• Stored data:
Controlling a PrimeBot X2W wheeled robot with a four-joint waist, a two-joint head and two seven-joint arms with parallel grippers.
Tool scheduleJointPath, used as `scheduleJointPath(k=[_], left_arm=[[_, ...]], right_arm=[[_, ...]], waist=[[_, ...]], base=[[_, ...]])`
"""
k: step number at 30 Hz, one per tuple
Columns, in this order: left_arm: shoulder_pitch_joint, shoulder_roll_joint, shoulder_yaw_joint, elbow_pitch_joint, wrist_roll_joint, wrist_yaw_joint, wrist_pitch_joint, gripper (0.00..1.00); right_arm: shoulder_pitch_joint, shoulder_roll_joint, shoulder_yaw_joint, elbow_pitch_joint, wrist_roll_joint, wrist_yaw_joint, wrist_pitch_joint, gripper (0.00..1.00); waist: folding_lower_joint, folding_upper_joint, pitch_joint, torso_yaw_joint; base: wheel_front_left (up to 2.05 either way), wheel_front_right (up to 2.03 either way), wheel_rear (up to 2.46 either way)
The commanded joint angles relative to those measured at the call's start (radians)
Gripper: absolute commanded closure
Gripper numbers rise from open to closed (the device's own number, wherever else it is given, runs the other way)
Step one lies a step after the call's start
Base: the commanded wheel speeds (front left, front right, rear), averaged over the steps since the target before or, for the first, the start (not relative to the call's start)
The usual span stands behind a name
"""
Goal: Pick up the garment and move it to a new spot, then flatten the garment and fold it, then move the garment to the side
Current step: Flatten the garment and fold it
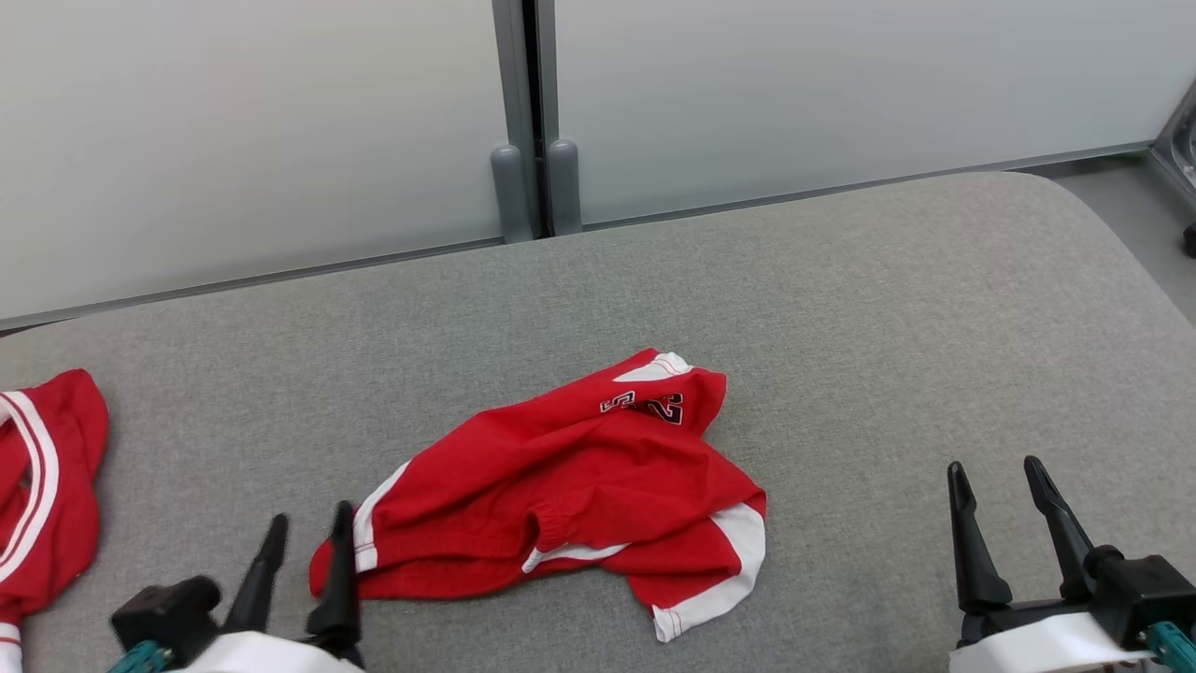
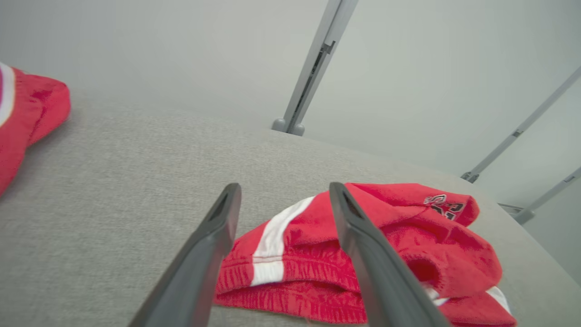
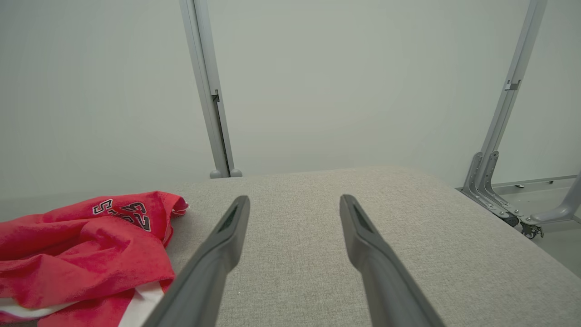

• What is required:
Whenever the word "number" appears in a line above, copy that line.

• Task solution:
k: step number at 30 Hz, one per tuple
Gripper numbers rise from open to closed (the device's own number, wherever else it is given, runs the other way)

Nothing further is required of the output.